In the wake of the COVID-19 crisis, federal and state agencies have been scrambling to enact new rules and policies to address unprecedented problems. While agencies must typically provide notice and comment for newly enacted regulations, agencies may take the view that this process does not provide them with the flexibility they currently need to respond quickly to the ever-changing realities of the pandemic.

As a result, agencies are employing other tools to expedite responses to mitigate the impact the virus is having on the health and welfare of the country. Although agencies may believe that the emergency mechanisms they are employing relieve them of some procedural requirements, the nature of the ongoing emergency may tempt agencies to move too quickly; agencies must still follow proper procedures in invoking emergency mechanisms or risk subjecting these actions to legal challenges in the future.

One such tool is emergency rulemaking, which is an exception to the typically required notice and comment procedures used by agencies in adopting regulations. In addition, agencies have been employing several mechanisms—such as issuing interpretive guidance, no-action letters, orders, and otherwise waiving certain requirements—that agencies may undertake under certain circumstances to take quick action without notice and comment.

Regulated entities can expect agencies to continue to employ a combination of these different approaches as the crisis continues to unfold. The prerequisites, substantive or temporal limits, and procedural requirements for invoking these various emergency mechanisms differ, and these distinguishing factors will be key to evaluating the impact of agency actions and to challenging any such actions that may overstep the agencies’ legal authority.

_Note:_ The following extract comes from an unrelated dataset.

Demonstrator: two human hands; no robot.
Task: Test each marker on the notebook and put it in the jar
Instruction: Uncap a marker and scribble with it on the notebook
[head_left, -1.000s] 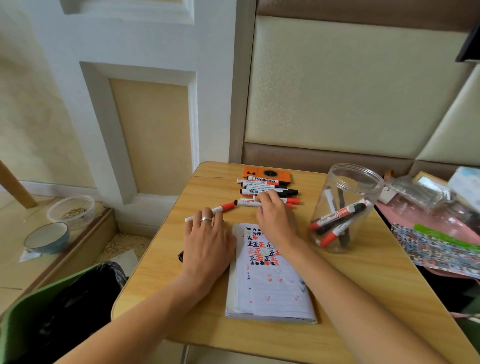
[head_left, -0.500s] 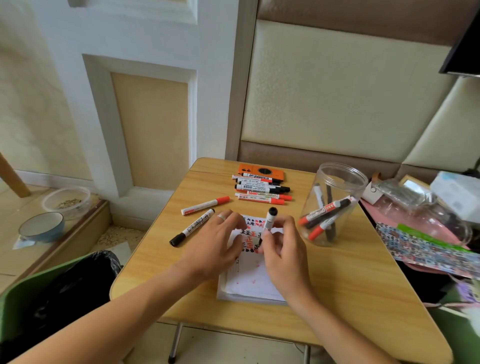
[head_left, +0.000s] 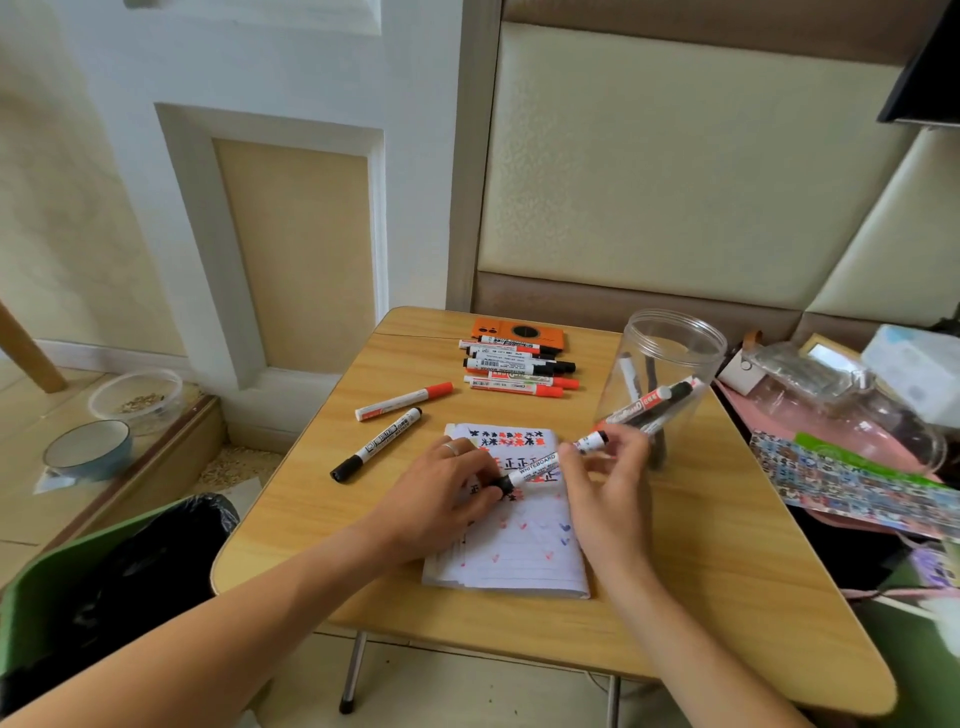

Federal Emergency Rulemaking

The federal Administrative Procedure Act (APA) requires federal agencies to publish notice in the Federal Register at least 30 days before enacting a rule and, in that time, provide an opportunity for interested persons to comment on the proposed rule.1 However, the APA allows agencies to bypass the normal notice-and-comment process for “good cause,” namely when the agency finds that “notice and public procedure thereon are impracticable, unnecessary, or contrary to the public interest.”2 When an agency shows good cause, it may also be relieved of its duty to provide the requisite 30-day notice of the rule in the Federal Register.3

Common Examples of Agencies Invoking Emergency Procedures

There are numerous situations where agencies have invoked the good cause exception. Select examples of these situations, and how they arise in the COVID-19 context, are discussed below.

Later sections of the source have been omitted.